Containers and Namespaces
Containers are Linux processes with isolated views of the system, achieved through two kernel features: namespaces (what a process can see) and cgroups (what a process can use). No hypervisor, no guest kernel — just restricted processes.
Why It Matters
Docker, Kubernetes, and every modern deployment platform is built on namespaces and cgroups.
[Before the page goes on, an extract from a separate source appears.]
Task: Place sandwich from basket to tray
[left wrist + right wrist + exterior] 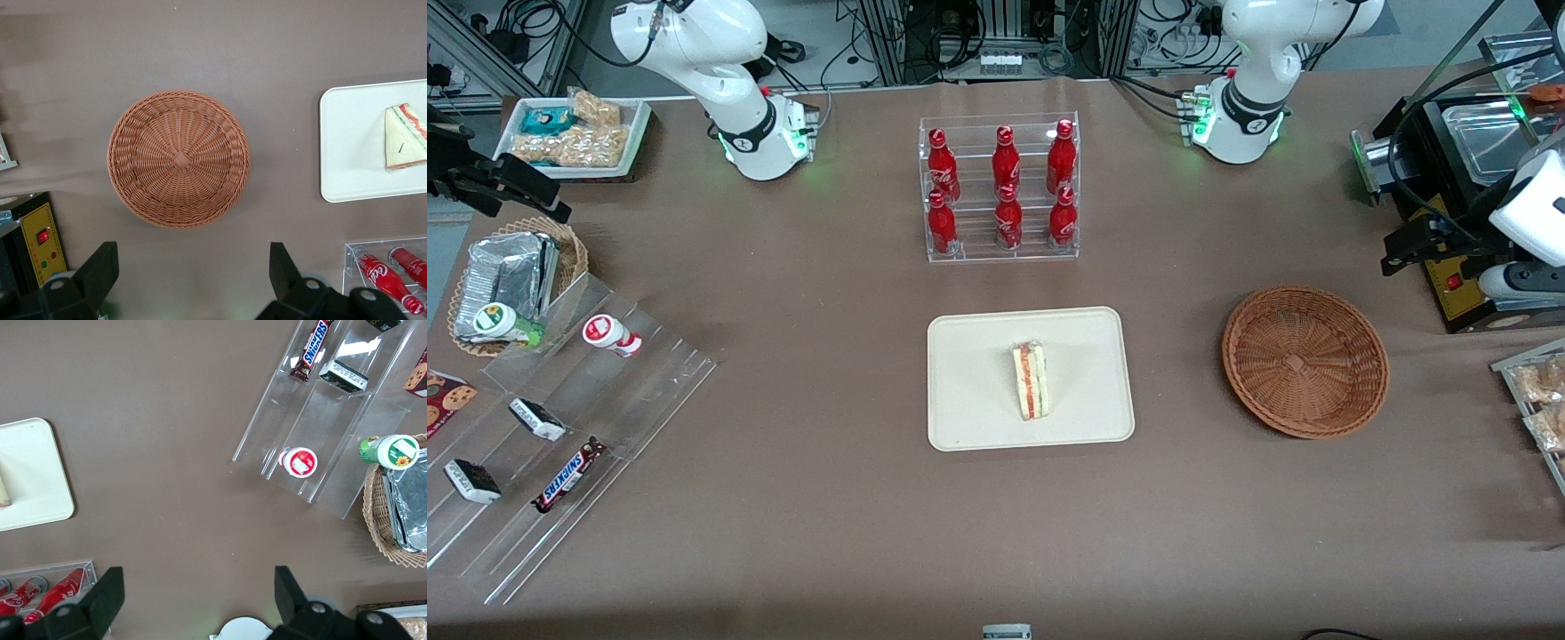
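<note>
The sandwich [1030, 380] [403, 137], a pale wedge with a red and green filling stripe, lies in the middle of the cream tray [969, 356] [347, 147]. Beside the tray, toward the working arm's end of the table, sits the round brown wicker basket [1304, 360] [179, 158] with nothing in it. My gripper [1405, 244] [190, 267] hangs high above the table, a little farther from the front camera than the basket and off to its side. It is open and holds nothing.
A clear rack of red cola bottles [1000, 191] [387, 277] stands farther back than the tray. A black device with a yellow panel [1458, 284] [40, 243] sits under my arm. A clear snack shelf [560, 427] and a small foil-filled basket [516, 276] lie toward the parked arm's end.
</note>
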You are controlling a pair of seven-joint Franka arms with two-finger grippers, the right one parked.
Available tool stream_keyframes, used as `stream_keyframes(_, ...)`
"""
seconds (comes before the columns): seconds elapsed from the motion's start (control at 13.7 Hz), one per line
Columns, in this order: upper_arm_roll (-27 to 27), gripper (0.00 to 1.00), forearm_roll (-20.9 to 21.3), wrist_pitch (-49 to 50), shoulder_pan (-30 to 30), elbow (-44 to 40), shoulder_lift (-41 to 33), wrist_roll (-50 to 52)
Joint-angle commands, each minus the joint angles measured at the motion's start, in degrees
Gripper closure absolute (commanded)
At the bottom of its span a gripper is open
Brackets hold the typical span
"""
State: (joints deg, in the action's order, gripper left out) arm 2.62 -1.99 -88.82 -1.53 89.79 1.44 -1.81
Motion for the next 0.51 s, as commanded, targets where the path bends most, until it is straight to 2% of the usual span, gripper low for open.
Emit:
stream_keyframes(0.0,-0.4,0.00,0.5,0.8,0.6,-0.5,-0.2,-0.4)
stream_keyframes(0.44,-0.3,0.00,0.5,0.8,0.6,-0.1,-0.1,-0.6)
Understanding the underlying mechanism demystifies containers: they’re not VMs, they share the host kernel, and their isolation is only as strong as the kernel enforces.
Namespaces (Isolation)
Each namespace gives a process its own isolated view of a system resource:
| Namespace | Flag | What It Isolates |
|---|---|---|
| PID | CLONE_NEWPID | Process IDs — container sees its own PID 1 |
| NET | CLONE_NEWNET | Network interfaces, routing, iptables |
| MNT | CLONE_NEWMNT | Mount points — own filesystem view |
| UTS | CLONE_NEWUTS | Hostname and domain name |
| IPC | CLONE_NEWIPC | POSIX message queues, shared memory |
| USER | CLONE_NEWUSER | UID/GID mapping (root inside, unprivileged outside) |
| CGROUP | CLONE_NEWCGROUP | Cgroup root view |
Creating a Namespace
#define _GNU_SOURCE
#include <sched.h>
#include <unistd.h>
#include <stdio.h>
int child_fn(void *arg) {
// Inside new PID + UTS namespace
sethostname("container", 9);
printf("PID inside: %d\n", getpid()); // prints 1
execl("/bin/sh", "sh", NULL);
return 0;
}
int main(void) {
char stack[65536];
int flags = CLONE_NEWPID | CLONE_NEWUTS | CLONE_NEWNS | SIGCHLD;
pid_t pid = clone(child_fn, stack + sizeof(stack), flags, NULL);
waitpid(pid, NULL, 0);
return 0;
}Inspecting Namespaces
ls -la /proc/self/ns/ # list your namespaces
lsns # list all namespaces on the system
nsenter -t PID --pid --net --mnt # enter another process's namespaces
unshare --pid --fork --mount-proc /bin/bash # create new namespace from shellcgroups (Resource Limits)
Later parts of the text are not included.